Buying a house can be the most important financial decision most might ever encounter. It doesn't matter if a primary residence, a seasonal vacation home or one of many rentals, the purchase of real property is a detailed financial transaction that requires multiple parties to make it all happen.

It's likely you are familiar with the parties having a role in the transaction. The real estate agent is the most recognizable entity in the transaction. Next, the bank provides the financial capital needed to bankroll the exchange. And the title company makes sure that all aspects of the exchange are completed and that a clear title transfers to the buyer from the seller.

To learn more about appraising, click here to see a short video or call us today to talk about your specific property.

So, what party is responsible for making sure the value of the property is in line with the amount being paid? This is where you meet the appraiser. We provide an unbiased estimate of what a buyer could expect to pay — or a seller receive — for a property, where both buyer and seller are informed parties. A licensed, certified, professional appraiser from Mitchell Appraisals will ensure, you as an interested party, are informed.
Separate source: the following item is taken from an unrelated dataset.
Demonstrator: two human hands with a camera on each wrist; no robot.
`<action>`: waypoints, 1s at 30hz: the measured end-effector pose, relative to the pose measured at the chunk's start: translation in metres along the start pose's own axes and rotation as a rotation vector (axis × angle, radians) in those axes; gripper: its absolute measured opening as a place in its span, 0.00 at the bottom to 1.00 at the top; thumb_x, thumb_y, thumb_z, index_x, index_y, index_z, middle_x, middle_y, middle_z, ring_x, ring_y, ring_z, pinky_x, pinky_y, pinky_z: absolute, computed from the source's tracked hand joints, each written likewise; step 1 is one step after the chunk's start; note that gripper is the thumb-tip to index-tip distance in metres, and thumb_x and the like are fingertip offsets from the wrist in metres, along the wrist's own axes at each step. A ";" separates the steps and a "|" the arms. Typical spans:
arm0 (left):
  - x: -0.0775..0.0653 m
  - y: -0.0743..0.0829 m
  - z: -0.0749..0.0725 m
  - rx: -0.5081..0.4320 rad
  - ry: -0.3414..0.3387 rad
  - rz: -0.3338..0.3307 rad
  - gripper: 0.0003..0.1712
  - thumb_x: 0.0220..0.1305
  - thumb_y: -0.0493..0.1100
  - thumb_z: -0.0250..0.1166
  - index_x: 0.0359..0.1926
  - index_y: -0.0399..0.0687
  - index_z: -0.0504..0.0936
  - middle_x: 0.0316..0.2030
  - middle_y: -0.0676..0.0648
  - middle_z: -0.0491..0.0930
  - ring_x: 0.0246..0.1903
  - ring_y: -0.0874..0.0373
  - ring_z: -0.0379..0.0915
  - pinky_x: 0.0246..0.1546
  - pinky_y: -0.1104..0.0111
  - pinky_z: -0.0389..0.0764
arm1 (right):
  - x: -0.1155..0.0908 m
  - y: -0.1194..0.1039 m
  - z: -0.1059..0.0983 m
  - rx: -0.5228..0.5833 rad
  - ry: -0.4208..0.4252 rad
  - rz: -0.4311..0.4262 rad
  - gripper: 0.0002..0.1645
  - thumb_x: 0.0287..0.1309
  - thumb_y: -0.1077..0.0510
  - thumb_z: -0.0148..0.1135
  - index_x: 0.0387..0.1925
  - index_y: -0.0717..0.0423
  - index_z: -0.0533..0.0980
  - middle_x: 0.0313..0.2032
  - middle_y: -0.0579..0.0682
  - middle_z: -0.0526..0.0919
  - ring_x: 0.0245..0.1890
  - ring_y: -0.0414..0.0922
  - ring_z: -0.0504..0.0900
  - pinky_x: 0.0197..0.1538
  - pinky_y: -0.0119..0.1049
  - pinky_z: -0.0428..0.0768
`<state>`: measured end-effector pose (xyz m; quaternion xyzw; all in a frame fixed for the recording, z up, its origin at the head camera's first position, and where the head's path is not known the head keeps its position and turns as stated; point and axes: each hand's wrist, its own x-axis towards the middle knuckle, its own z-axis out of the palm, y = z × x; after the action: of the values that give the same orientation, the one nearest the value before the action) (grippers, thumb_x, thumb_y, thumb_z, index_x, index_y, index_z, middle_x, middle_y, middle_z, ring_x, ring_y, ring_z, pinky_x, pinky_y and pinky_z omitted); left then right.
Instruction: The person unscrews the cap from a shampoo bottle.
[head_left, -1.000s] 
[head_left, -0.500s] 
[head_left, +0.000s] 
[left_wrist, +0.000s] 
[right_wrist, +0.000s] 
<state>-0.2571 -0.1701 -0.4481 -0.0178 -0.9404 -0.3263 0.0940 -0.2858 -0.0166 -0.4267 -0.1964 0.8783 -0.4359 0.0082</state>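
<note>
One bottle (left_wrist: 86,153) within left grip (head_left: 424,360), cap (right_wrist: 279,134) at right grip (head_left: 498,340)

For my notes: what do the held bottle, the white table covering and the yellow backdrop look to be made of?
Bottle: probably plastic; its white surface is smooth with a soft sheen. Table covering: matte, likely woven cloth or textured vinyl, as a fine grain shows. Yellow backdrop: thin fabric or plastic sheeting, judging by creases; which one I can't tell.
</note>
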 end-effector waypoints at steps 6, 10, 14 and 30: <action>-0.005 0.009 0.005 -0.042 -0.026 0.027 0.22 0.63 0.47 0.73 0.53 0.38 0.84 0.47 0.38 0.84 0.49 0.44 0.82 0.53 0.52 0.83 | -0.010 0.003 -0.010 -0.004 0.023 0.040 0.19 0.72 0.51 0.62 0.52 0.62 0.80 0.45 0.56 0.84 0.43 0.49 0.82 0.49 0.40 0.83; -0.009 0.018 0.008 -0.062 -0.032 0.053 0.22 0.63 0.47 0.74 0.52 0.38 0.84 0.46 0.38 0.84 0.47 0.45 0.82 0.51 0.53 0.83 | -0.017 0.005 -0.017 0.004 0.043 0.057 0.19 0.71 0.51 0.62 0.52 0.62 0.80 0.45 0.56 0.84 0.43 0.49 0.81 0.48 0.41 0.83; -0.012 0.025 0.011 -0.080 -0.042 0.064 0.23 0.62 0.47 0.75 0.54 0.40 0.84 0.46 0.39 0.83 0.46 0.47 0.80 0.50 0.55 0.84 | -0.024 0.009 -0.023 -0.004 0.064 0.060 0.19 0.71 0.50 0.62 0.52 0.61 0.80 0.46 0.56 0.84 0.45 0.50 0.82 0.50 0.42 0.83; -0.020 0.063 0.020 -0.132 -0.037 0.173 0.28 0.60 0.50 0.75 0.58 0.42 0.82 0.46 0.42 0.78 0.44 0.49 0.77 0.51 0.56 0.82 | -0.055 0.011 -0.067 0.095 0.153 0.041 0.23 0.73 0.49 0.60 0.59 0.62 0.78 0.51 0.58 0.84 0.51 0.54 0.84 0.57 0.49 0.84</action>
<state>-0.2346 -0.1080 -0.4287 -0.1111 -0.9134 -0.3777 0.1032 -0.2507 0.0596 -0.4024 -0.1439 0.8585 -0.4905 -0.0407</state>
Inspecting the subject property

Our first responsibility at Mitchell Appraisals is to inspect the property to determine its true status. We must see features first hand, such as the number of bedrooms and bathrooms, the location, living areas, etc, to ensure they truly are present and are in the condition a reasonable buyer would expect them to be. The inspection often includes a sketch of the floorplan, ensuring the square footage is accurate and conveying the layout of the property. Most importantly, the appraiser identifies any obvious amenities - or defects - that would affect the value of the house.

Next, after the inspection, we use two or three approaches to determining the value of the property: sales comparison and, in the case of a rental property, an income approach.

Replacement Cost

Here, we use information on local construction costs, labor rates and other factors to determine how much it would cost to construct a property similar to the one being appraised. This value usually sets the upper limit on what a property would sell for. It's also the least used predictor of value.

Analyzing Comparable Sales

Appraisers become very familiar with the subdivisions in which they work. They thoroughly understand the value of specific features to the homeowners of that area. Then, the appraiser looks up recent sales in close proximity to the subject and finds properties which are 'comparable' to the subject being appraised. Using knowledge of the value of certain items such as square footage, extra bathrooms, hardwood floors, fireplaces or view lots (just to name a few), we adjust the comparable properties so that they more accurately match the features of subject.

  • Say, for example, the comparable has a storm shelter and the subject doesn't, the appraiser may deduct the value of a storm shelter from the sales price of the comparable home.
  • But, in the case where the subject has something such as an extra half bath that a comparable doesn't have, the appraiser might add the value of that bath to the comparable property.

An opinion of what the subject could sell for can only be determined once all differences between the comps and the subject have been evaluated. When it comes to valuing features of homes in Navarre and Santa Rosa, Mitchell Appraisals can't be beat. The sales comparison approach to value is most often given the most importance when an appraisal is for a home sale.

Valuation Using the Income Approach

A third method of valuing a property is sometimes used when a neighborhood has a reasonable number of renter occupied properties. In this case, the amount of income the property generates is factored in with income produced by comparable properties to give an indicator of the current value.

Arriving at a Value Conclusion

Combining information from all approaches, the appraiser is then ready to put down an estimated market value for the property at hand. It is important to note that while this amount is probably the most accurate indication of what a property is worth, it probably will not be the final sales price. Depending on the specific situations of the buyer or seller, their level of urgency or a buyer's desire for that exact property, the closing price of a home can always be driven up or down.Regardless, the appraised value is often used as a guideline for lenders who don't want to loan a buyer more money than the property is actually worth. It all comes down to this, an appraiser from Mitchell Appraisals will help you attain the most fair and balanced property value, so you can make wise real estate decisions.